We still love you, Grant. X
Page 18
Zom: Ah, the question of history explicitly raised. As Andrew Hickey points out in his review, the notion of the end of history nestles somewhere in the book’s subtext. I’m no expert but I suspect the concept was primarily enlivened by the modernists, however it clearly found its most ardent proponent in conservative thinker Francis Fukuyama, who in the early nineties wrote a very influential essay on the subject. Seaguy isn’t explicitly or even directly attacking Fukuyama’s thinking*, which posited that the ideological wars finished with the fall of communism, and that liberal democracy, supported by the mechanisms of free market capitalism, had won, and won for good. The end of the line had been reached and all that was left to do was expand the liberal democratic project and grow our markets. This was the best (not perfect) and ultimately the only way to run large scale societies/economies.

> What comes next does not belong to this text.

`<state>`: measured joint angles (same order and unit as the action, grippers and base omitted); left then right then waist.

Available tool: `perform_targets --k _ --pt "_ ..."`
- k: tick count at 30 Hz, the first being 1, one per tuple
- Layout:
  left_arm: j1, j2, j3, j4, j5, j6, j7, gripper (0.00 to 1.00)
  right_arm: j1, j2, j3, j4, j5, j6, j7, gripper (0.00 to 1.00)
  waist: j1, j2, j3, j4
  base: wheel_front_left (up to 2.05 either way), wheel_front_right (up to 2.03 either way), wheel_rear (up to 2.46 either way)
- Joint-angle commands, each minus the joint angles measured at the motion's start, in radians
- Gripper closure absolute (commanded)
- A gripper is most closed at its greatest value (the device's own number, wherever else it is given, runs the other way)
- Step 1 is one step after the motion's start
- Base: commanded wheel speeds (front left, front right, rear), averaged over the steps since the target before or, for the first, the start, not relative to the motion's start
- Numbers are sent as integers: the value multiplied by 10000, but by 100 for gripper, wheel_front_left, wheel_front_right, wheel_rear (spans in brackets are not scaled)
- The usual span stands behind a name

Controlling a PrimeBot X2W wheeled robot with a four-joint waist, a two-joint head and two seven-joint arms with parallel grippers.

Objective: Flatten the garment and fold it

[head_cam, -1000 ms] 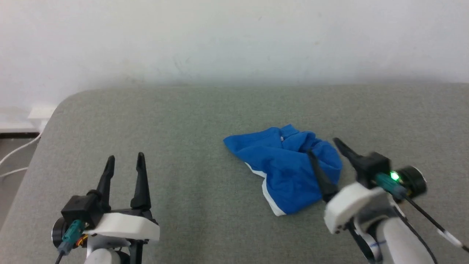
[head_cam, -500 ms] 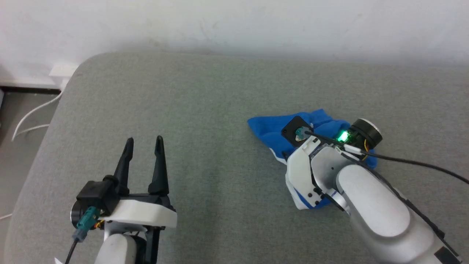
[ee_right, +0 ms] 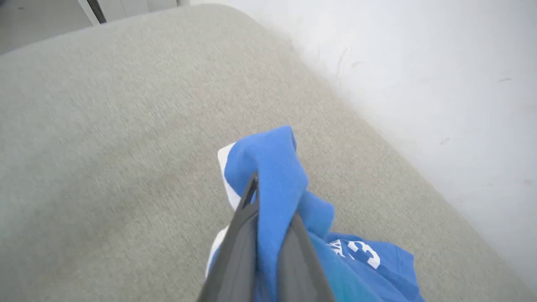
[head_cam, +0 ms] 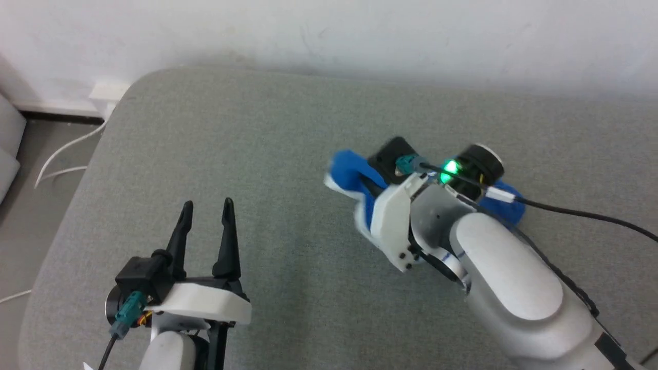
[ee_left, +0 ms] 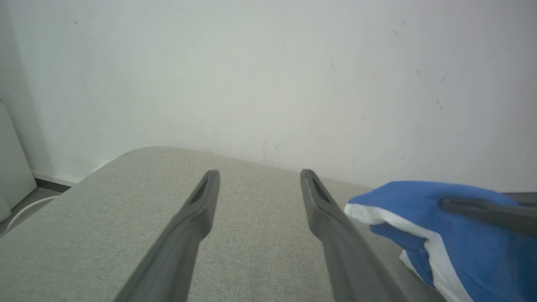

Seaguy seems to be engaging with this on a couple of levels: firstly the Mickey Eye gang clearly think that they have hit upon a similar sort of thing – the most functional way of running their society. Their system equals the best system. Secondly their system, like our system, appears to be built upon something approaching Straussian principles where-in (very roughly) human beings are conceived as being governed by wild emotions and impulses that can only be kept in check by subordinating their desires to consumerist impulses. Without consumerism both Seaguy’s society and ours would go to shit is the conclusion reached by the baddies/Strauss, and apparently rejected by Morrison.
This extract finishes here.